Niedersachsens Regierungschef Stephan Weil ist am Montag zur dritten Russlandreise seiner Amtszeit aufgebrochen. Nach letzten TV-Interviews am Flughafen Hannover hob sein Flugzeug nach Airport-Angaben am späten Mittag ab.

Hannover. Auf dem Hinflug in die russische Partnerregion Perm wird er noch einen Zwischenstopp in Moskau einlegen; dort steht am Dienstag ein Treffen mit dem Menschenrechtsbeauftragten der russischen Regierung, Michail Fedotow, an. Es kam auf Weils Initiative zustande.
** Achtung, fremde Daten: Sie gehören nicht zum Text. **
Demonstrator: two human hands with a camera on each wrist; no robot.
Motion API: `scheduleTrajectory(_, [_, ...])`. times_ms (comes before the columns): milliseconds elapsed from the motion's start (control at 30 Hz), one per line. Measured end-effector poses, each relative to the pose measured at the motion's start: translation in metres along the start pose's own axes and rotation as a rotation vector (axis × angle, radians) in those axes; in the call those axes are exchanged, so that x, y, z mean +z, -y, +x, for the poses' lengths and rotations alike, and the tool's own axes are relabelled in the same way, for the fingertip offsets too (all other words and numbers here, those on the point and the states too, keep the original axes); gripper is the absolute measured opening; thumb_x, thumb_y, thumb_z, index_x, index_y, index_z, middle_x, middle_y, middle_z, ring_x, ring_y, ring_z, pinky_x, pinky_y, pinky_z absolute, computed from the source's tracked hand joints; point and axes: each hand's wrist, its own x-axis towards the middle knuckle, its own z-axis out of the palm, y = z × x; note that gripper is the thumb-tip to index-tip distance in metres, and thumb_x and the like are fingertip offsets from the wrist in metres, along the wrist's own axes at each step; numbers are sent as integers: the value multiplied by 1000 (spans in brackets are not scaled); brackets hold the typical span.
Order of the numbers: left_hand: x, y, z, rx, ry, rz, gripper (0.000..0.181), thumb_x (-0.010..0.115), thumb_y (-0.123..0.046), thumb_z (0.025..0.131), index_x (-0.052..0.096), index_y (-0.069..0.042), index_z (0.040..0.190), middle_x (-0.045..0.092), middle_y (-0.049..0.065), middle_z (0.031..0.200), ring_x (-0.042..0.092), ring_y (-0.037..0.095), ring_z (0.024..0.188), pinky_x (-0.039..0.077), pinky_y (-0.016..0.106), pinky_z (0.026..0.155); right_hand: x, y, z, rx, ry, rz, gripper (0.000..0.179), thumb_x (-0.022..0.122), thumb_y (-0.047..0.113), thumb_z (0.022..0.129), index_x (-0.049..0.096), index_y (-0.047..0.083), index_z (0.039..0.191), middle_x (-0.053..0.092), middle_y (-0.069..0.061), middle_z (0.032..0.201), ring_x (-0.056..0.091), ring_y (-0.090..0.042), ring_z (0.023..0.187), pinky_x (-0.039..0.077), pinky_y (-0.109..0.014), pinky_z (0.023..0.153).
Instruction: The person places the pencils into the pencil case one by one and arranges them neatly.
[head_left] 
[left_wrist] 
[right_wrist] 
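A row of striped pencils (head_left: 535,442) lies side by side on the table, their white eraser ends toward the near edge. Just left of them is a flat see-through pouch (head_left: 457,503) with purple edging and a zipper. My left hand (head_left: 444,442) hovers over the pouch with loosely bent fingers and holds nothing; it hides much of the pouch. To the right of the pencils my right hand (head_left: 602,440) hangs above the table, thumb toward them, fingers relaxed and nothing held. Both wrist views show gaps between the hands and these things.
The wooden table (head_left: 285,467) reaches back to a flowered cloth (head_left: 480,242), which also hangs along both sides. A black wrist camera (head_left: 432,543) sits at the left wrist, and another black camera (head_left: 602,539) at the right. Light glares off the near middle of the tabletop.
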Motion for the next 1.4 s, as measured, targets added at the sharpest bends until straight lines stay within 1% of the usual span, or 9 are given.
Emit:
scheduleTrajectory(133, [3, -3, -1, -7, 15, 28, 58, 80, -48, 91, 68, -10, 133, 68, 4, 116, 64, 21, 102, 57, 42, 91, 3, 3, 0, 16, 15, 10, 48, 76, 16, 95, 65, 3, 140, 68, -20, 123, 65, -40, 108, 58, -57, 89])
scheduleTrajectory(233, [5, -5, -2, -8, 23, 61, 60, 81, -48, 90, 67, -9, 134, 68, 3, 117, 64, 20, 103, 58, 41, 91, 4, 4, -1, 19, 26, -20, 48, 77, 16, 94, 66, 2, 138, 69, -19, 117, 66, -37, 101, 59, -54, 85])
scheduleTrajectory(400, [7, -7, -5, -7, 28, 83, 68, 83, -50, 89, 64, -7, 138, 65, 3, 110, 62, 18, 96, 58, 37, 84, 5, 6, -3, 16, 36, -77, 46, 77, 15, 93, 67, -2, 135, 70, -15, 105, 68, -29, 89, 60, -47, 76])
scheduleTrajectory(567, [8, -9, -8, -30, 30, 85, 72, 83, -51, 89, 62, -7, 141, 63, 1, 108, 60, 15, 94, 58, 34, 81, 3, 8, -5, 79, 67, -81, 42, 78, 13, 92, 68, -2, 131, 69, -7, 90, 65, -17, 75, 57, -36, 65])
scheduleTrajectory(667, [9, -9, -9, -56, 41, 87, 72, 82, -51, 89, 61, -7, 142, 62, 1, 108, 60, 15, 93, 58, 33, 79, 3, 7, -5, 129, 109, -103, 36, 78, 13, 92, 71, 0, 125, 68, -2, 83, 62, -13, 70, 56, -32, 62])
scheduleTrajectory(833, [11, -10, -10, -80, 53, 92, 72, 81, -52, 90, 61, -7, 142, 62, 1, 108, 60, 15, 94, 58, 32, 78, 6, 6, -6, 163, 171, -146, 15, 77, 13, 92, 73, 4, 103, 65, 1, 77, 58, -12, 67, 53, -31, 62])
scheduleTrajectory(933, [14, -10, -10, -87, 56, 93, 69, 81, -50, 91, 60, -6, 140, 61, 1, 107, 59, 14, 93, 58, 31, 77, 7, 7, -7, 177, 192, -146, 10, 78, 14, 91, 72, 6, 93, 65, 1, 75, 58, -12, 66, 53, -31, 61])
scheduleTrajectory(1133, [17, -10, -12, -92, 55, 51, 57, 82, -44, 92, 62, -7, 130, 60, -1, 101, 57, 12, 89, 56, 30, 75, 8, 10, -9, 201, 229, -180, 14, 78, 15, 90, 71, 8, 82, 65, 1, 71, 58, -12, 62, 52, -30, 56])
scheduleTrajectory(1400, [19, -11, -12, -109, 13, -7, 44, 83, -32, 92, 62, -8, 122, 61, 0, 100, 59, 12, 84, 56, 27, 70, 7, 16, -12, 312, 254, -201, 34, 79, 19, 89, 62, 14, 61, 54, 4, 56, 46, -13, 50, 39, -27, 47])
In der Partnerregion Perm geht es dem SPD-Politiker vor allem um Kontaktpflege. "Gerade auch in schwierigen Zeiten müssen die Gespräche fortgesetzt werden", hatte der SPD-Politiker im Vorfeld der Reise erklärt. Es sei eine alte Erfahrung, dass Spannungen zwischen Ost und West in Europa, vor allem für Deutschland, schlecht sind.

Bis zur Rückkehr am Freitag stehen Besuche bei Unternehmen sowie Sport- und Bildungseinrichtungen an. Weil, der von einer kleinen Delegation der Staatskanzlei begleitet wird, will neben dem örtlichen Altertum-Museum und einem Sportkomplex in der Partnerregion am Ural auch eine Glasfaserkabel-Fabrik sowie ein Erdölverarbeitungswerk besuchen.

Das seit einem Vierteljahrhundert mit Niedersachsen partnerschaftlich verbundene Perm gilt als Europas östlichste Millionenstadt und ist mit der gleichnamigen Provinz ein wichtiges Industriezentrum.